To be sure, just about every crucial element for a good screenplay is there: A rebel going up against the system, intrigue, betrayal, and a happy ending. All that’s missing is sex and token minorities, but that would seem to be more than made up for by the appalling violence. It’s all there in the Gospels! Jesus is beaten by soldiers, severely whipped, impaled with a crown of thorns, is crucified, and is even thrust through with a lance after He dies. In one way or another, most of these atrocities have already been depicted in earlier films and scores of Passion Plays, dating back to the medieval times.
That Gibson seems to be striking a chord on the violence angle only reflects our sanitized age, and even more fundamental denial. While the bare Cross has always been the universal symbol, without the corpus it is easy for fainthearted believers to forget how Jesus suffered. Yes, He died for our sins, but His excruciating death underscores the extent of our sinfulness, not to mention His love for us. It is only quite recently that this virile hero has been transformed, in the minds of far too many, into a Galilean flower child, who somehow incurs the wrath of the Jews and the Romans sufficient to merit the most extreme death sentence carried out at the time.
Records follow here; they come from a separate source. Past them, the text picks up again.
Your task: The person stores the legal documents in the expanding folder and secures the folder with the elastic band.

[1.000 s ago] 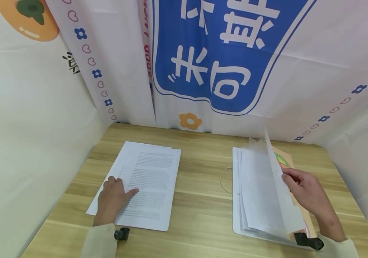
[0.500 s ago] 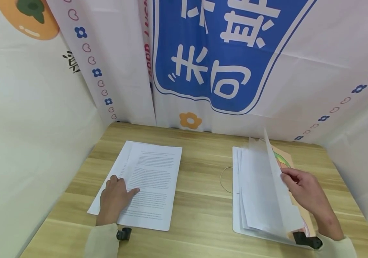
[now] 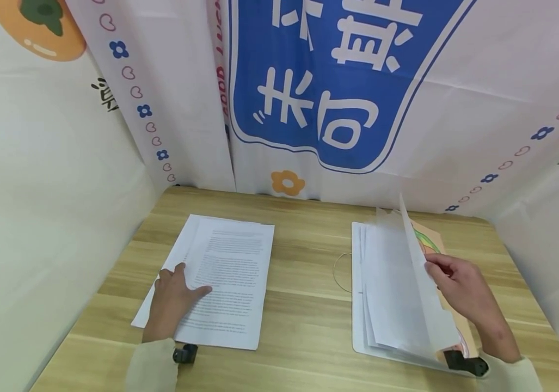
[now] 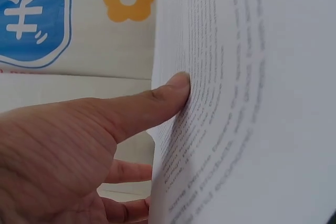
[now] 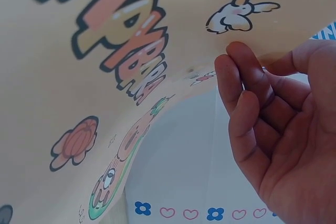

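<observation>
Left grip: my left hand pinches nothing that I can see; it lies with the fingers spread and the thumb out to the side, touching the printed page.
Printed sheets: the papers lie on the left of the wooden table, the upper one slightly askew over the one below.
Left fingertips: near the sheets' left edge; whether any reach beneath it, I cannot tell.
Right grip: my right hand pinches the edge of a tan leaf between thumb and forefinger, the other fingers loosely curled.
Tan leaf: raised at a tilt, its outer face printed with cartoon figures and bold lettering.
Folder: the white folder lies on the table's right, well apart from the papers, with cloudy sheets inside.
Loop: a thin ring sits at the folder's left edge.
Behind: a patterned cloth hangs past the table's far edge.
</observation>
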### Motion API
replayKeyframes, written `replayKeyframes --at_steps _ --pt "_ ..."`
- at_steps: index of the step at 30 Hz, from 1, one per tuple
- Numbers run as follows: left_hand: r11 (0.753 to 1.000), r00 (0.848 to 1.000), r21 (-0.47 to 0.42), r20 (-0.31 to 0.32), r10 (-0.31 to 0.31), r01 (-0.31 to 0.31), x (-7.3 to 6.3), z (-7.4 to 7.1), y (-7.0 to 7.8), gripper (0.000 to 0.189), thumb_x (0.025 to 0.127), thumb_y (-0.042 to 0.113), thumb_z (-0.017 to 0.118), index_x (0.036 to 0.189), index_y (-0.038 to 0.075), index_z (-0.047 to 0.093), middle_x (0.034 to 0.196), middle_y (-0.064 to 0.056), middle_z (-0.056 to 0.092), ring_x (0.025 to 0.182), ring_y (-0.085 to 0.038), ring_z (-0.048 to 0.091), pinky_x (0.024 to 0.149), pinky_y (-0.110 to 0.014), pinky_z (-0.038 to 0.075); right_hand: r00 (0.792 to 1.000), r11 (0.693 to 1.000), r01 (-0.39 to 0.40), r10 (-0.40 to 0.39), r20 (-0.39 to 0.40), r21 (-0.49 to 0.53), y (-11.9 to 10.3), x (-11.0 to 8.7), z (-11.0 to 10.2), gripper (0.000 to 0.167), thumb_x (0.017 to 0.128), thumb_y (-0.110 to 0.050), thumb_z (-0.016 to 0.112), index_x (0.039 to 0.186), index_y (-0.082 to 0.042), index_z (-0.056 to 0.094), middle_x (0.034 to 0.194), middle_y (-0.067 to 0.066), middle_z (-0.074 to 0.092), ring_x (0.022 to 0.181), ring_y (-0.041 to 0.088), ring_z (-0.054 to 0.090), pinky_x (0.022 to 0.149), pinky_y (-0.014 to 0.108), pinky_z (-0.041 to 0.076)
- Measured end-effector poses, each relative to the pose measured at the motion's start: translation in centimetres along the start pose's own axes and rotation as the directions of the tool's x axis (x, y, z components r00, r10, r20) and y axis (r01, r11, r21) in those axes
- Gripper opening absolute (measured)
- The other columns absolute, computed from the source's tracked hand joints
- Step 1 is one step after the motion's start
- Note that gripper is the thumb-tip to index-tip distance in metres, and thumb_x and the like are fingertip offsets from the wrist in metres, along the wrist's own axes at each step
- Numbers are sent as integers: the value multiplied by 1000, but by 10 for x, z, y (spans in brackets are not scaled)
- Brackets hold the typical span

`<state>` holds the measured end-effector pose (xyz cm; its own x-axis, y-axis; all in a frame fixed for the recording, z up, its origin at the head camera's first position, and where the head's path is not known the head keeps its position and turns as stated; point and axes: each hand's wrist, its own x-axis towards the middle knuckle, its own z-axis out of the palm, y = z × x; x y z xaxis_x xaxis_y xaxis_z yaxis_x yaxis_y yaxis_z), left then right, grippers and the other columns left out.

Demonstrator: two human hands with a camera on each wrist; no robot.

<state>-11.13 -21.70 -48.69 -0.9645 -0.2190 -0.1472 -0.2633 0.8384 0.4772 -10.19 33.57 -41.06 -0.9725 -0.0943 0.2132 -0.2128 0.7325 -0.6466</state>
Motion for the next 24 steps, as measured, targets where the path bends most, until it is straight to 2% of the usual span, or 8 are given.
replayKeyframes --at_steps 3,6,8,12,15,17,19,24 --pt "999 1000 -45 24 -9 10 4 -1 -3 109 82 32 86 156 -12 18 128 -45 34 110 -58 46 87 -64 46 1000 1000 5 -5 -2 3 0 1 0 30 105 -8 56 125 13 66 76 6 56 60 13 49 47 26 40" --pt "997 999 -71 47 6 -2 7 -4 -2 111 82 28 86 157 -11 13 130 -47 36 112 -59 48 90 -65 45 1000 1000 17 -17 -9 11 0 1 0 28 105 -6 56 124 13 66 76 6 55 59 13 49 47 26 39" --pt "996 998 -87 68 17 -11 8 -7 -1 106 85 22 83 157 -12 13 135 -48 36 119 -61 46 96 -67 43 1000 1000 26 -25 -11 15 -1 1 0 28 105 -5 56 123 13 66 75 6 55 58 13 48 46 26 39" --pt "995 993 -95 114 40 -29 8 -11 1 85 95 12 69 156 -15 16 149 -44 33 134 -59 37 105 -67 35 1000 999 29 -29 -12 17 0 0 1 28 105 -5 56 123 13 66 76 6 56 59 13 49 47 26 39" --pt "991 988 -123 134 72 -56 7 -11 1 70 100 8 58 155 -15 22 149 -41 37 137 -56 38 107 -65 35 1000 1000 26 -25 -13 17 0 0 0 28 105 -5 56 123 13 66 77 6 56 59 13 49 46 26 39" --pt "982 986 -175 137 99 -74 7 -12 1 63 101 7 55 154 -15 27 144 -37 46 133 -51 45 106 -63 37 1000 1000 23 -23 -12 17 0 0 0 28 105 -5 56 124 13 66 76 7 56 59 13 49 46 26 39" --pt "966 983 -245 135 122 -87 7 -12 2 59 101 6 53 152 -14 33 133 -33 54 121 -44 53 99 -57 43 1000 1000 21 -21 -13 17 0 0 0 28 105 -6 56 124 13 66 77 7 57 59 13 49 47 26 40" --pt "909 975 -412 166 146 -66 6 -14 2 54 100 2 52 151 -10 40 122 -22 57 106 -32 55 82 -40 47 1000 1000 18 -18 -15 24 -1 0 -1 29 105 -6 56 124 14 65 79 7 58 60 13 50 47 26 41"
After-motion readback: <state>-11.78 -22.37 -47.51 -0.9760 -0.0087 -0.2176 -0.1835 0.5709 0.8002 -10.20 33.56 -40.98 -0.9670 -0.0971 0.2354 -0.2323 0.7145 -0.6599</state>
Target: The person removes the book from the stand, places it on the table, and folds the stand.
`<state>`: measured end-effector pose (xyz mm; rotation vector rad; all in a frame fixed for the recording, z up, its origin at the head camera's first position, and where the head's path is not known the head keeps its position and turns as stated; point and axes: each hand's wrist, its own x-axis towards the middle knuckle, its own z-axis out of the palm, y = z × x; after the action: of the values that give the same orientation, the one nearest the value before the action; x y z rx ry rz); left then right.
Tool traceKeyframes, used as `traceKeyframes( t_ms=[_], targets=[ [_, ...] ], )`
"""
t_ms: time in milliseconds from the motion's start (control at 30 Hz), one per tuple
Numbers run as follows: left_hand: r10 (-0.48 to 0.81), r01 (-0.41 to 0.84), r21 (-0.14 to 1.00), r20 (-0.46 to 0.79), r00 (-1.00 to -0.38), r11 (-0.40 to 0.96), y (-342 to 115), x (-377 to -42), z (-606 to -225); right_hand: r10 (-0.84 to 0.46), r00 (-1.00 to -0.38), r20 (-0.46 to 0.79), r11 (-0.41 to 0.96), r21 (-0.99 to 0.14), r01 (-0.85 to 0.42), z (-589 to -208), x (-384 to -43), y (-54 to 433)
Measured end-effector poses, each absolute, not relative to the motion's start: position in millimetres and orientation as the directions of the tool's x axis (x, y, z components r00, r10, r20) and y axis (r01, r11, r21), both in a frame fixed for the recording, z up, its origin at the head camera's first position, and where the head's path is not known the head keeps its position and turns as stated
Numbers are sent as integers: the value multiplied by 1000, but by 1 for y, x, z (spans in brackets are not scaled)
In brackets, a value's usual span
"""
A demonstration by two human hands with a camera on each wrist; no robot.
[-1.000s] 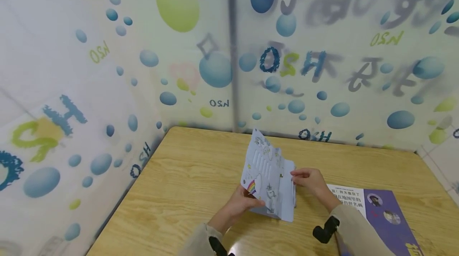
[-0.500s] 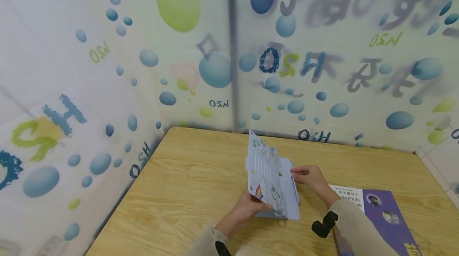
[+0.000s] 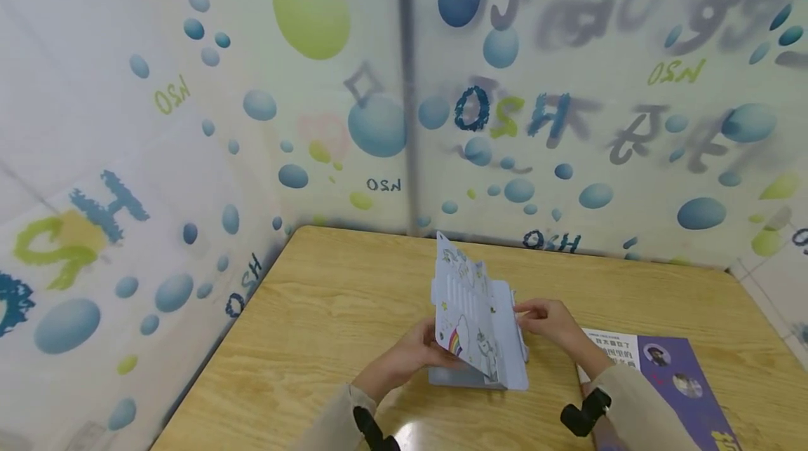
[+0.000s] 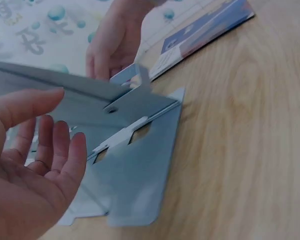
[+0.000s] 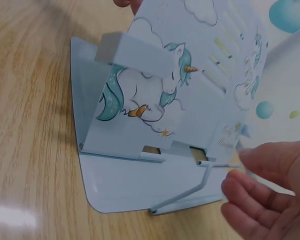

So, if the movie’s violence comes as a shock to the viewer, maybe he should read the Gospels a wee bit more carefully. An obvious analogy could be made to the horrific procedure called “pregnancy termination” or abortion, discussed in only the most abstract terms in polite society, but that is a subject for another day.
The same advice about reading the Gospels can also be given to the cynically opportunistic Jewish fund raising organizations making hay on the “anti-semitic” nature of the pic. The Gospels are quite explicit in relating that the Jewish hierarchy wanted Jesus out of the way, and needed the Roman authorities to carry out the capital sentence. But they also express vividly that Roman governor Pontius Pilate, never known as a gentle soul, and indeed rather renowned for his lack of respect for the Jews, makes no attempt to break up the mob asking for Jesus’ death. Quite uncharacteristically, Pilate capitulates to the Jewish leadership, and executes an innocent man. This coming from one who would normally have taken considerable pleasure in using deadly force to break up the mob, to say nothing of giving the big middle finger to the Jewish establishment.
These feckless rabble-rousers, searching for anti-semites, or at least marketable anti-semitic threats, under every rock, would want us to forget that divine forces were at work here! It was God the Father’s plan for Jesus to die and rise again. That’s the whole point of the story, isn’t it?
I have no doubt that the film will be compelling, and am confident that some conversions will occur. Still, it should be noted that many people believed in Jesus before the movie industry or even mass media ever existed—as hard as that may be to accept for some of us moderns.